*Task objective*:
The result should be all the records, exact and complete, without a single picture.

== == ==

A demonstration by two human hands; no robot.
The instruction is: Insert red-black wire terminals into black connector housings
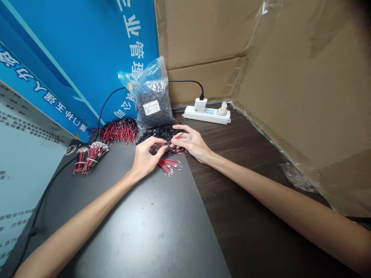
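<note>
- A single view, from the person's head, above the near side of the table [232, 216].
- It faces forward and down, left hand [146, 156] and right hand [193, 144] at mid-range.
- It takes in a wide field, reaching the blue board [95, 46] far left and cardboard [290, 85] at right.

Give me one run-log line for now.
left hand: pinching red wire | right hand: holding same wire | beyond: black pieces, bag

Red wires [169, 165], black pieces [159, 133], blue panel [87, 46]
</note>
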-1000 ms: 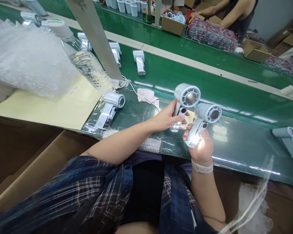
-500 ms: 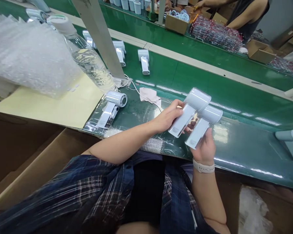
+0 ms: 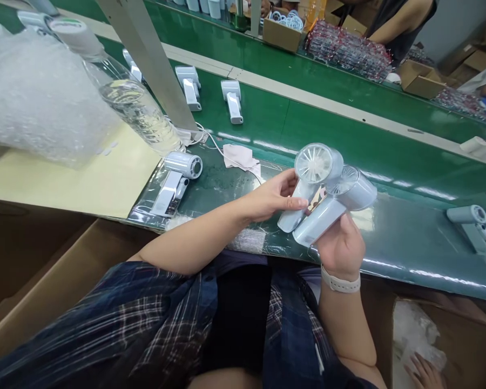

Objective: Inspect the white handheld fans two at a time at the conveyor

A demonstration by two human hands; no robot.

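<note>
Two pale blue handheld fans are held side by side above the bench. My left hand [image 3: 277, 195] is closed round the handle of the left fan [image 3: 314, 165], its thumb lying across the front. My right hand [image 3: 342, 246], with a white wristband, grips the right fan [image 3: 350, 189] from below; its fingers are mostly hidden behind the handle. The round ends with radial blades face up toward me. On the bench to the left lies another handheld fan [image 3: 172, 183], and one more fan [image 3: 472, 227] rests at the far right.
A tilted water bottle [image 3: 133, 102] stands by a metal post [image 3: 149, 59] at left, beside a pile of clear plastic bags [image 3: 40, 97]. Several fans lie on the green conveyor [image 3: 303, 119]. A pinkish cloth [image 3: 241, 158] and cable lie ahead. Another person's hand [image 3: 425, 373] touches plastic at lower right.
Both fans have been turned in my hands, so their bladed ends now show instead of the plain sides. Another person's hand has appeared at the lower right.
</note>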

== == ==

*Solution for this task*:
A demonstration by two human hands; no robot.
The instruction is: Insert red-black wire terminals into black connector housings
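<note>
- A single view, from the person's head, above the near side of the table [232, 216].
- It faces forward and down, left hand [146, 156] and right hand [193, 144] at mid-range.
- It takes in a wide field, reaching the blue board [95, 46] far left and cardboard [290, 85] at right.

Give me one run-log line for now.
left hand: pinching red wire | right hand: holding same wire | beyond: black pieces, bag

Red wires [169, 165], black pieces [159, 133], blue panel [87, 46]
</note>
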-1000 ms: 
-500 ms: 
+0 ms: 

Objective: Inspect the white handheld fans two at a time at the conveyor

A demonstration by two human hands; no robot.

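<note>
Two pale blue handheld fans are held side by side above the bench. My left hand [image 3: 277, 195] is closed round the handle of the left fan [image 3: 314, 165], its thumb lying across the front. My right hand [image 3: 342, 246], with a white wristband, grips the right fan [image 3: 350, 189] from below; its fingers are mostly hidden behind the handle. The round ends with radial blades face up toward me. On the bench to the left lies another handheld fan [image 3: 172, 183], and one more fan [image 3: 472, 227] rests at the far right.
A tilted water bottle [image 3: 133, 102] stands by a metal post [image 3: 149, 59] at left, beside a pile of clear plastic bags [image 3: 40, 97]. Several fans lie on the green conveyor [image 3: 303, 119]. A pinkish cloth [image 3: 241, 158] and cable lie ahead. Another person's hand [image 3: 425, 373] touches plastic at lower right.
Both fans have been turned in my hands, so their bladed ends now show instead of the plain sides. Another person's hand has appeared at the lower right.
</note>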

No more output will be given.